WORK TO COMPLETE: Filter the records for lines holding the string "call".

EXCERPTED RECORDS:
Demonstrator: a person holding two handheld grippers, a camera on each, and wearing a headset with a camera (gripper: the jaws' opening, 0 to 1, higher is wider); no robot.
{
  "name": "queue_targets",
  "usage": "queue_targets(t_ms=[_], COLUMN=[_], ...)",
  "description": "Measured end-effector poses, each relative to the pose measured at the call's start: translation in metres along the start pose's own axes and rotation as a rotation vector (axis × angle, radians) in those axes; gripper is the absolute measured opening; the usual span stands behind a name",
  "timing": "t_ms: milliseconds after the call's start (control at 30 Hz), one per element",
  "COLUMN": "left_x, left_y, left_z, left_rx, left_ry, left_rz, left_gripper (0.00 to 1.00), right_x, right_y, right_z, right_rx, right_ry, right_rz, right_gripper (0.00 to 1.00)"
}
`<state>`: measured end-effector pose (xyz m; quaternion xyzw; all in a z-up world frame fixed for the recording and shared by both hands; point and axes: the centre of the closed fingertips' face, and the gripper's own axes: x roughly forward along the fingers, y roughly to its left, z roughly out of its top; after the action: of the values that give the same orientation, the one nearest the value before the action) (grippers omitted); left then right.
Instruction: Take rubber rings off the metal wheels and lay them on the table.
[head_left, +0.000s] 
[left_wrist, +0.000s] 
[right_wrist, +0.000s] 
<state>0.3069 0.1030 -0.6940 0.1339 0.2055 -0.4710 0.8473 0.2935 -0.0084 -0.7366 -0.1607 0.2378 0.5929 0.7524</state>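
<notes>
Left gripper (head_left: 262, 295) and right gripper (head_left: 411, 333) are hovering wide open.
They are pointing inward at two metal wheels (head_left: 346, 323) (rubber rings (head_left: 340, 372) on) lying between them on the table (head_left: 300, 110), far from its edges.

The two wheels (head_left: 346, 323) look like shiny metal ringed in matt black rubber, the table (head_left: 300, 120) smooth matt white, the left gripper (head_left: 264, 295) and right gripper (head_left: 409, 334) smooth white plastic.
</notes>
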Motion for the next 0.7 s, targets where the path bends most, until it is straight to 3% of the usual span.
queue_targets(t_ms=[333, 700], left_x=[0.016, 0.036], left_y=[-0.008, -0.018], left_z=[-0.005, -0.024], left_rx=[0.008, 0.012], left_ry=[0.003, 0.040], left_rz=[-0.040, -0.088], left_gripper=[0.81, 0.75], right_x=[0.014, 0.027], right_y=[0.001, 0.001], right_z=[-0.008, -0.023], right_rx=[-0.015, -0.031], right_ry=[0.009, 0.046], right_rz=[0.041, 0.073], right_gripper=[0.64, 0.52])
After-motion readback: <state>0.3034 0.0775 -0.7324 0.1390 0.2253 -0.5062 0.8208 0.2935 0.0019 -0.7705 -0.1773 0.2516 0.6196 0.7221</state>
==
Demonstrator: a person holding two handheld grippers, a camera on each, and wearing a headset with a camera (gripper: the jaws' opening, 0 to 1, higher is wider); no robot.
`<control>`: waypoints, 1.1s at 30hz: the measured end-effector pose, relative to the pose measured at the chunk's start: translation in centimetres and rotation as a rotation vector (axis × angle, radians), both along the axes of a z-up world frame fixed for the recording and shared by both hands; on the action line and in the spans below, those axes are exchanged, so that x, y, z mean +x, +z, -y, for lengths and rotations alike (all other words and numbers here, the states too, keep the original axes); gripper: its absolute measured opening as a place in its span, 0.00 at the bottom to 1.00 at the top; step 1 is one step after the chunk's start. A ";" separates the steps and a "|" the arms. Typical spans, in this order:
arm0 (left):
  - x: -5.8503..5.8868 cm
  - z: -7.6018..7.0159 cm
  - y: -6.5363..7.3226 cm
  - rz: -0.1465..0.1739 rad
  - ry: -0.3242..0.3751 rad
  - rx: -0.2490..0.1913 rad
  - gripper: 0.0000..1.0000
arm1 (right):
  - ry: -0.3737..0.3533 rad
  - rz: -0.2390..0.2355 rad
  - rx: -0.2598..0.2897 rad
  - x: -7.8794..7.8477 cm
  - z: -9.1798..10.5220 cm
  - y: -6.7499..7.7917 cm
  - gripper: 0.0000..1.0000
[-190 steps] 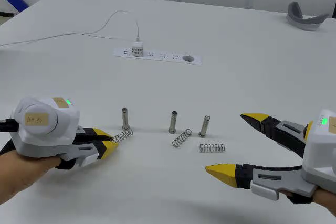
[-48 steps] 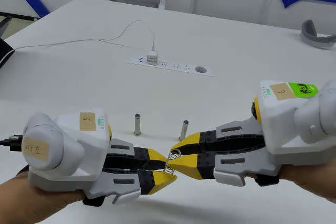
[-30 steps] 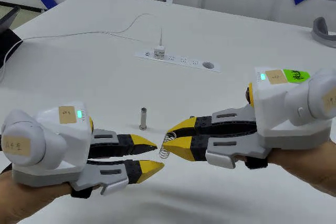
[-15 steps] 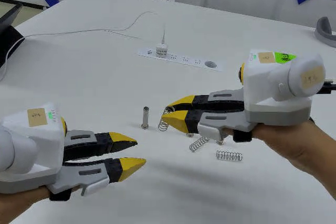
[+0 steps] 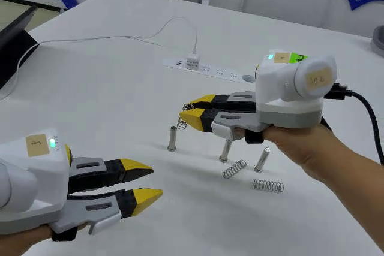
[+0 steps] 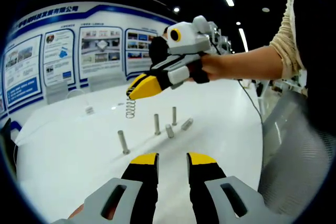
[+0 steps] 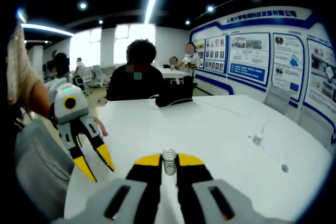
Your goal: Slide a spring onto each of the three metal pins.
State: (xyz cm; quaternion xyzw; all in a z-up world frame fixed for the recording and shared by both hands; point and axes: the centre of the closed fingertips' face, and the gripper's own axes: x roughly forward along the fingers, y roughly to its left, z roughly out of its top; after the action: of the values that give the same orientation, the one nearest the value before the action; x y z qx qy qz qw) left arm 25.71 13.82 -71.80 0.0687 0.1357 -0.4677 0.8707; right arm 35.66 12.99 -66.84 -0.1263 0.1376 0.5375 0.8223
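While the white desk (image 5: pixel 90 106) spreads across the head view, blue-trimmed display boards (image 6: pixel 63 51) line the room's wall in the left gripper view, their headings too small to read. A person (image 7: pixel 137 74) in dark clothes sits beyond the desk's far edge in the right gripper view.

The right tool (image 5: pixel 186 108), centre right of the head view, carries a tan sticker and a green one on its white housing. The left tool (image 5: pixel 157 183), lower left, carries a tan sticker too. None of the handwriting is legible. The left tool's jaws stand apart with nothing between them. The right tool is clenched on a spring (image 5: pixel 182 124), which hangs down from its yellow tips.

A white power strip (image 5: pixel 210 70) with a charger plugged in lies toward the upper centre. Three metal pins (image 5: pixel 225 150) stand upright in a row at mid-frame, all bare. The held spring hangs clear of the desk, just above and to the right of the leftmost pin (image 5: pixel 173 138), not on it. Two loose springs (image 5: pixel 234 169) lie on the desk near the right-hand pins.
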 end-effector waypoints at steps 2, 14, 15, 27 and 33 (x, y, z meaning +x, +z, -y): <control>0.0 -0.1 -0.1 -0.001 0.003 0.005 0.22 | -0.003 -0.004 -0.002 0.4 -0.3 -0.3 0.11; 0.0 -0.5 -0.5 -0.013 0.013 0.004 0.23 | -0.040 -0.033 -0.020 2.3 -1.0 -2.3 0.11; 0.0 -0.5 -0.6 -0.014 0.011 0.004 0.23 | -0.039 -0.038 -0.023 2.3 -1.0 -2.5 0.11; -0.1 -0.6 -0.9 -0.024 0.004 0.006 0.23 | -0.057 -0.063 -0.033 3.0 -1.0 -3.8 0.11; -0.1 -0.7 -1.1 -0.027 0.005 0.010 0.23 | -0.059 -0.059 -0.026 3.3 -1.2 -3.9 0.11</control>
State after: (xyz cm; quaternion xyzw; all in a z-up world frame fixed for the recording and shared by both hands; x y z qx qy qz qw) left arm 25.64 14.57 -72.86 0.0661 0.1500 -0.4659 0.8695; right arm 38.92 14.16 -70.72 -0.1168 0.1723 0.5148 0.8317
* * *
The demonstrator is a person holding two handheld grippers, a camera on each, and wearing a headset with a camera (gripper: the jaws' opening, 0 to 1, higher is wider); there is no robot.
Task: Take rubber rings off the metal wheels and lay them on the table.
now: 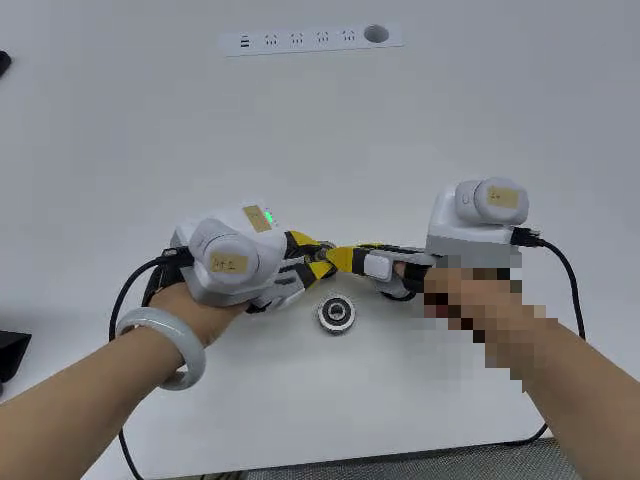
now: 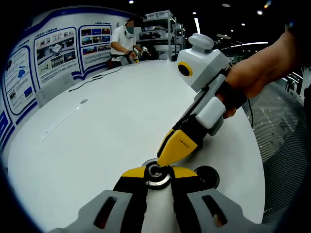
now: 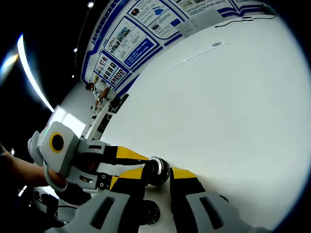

SOLUTION BELOW:
  "description": "Measured end-effector poses, each relative to the pose measured at the call's start: translation in metres along the start pose's own axes and rotation as a rotation vector (axis × angle, radians) in those axes; gripper is the absolute measured opening; the usual span stands behind a name",
  "timing": "t_ms: milliseconds after the call's start (control at 30 Hz), one per element",

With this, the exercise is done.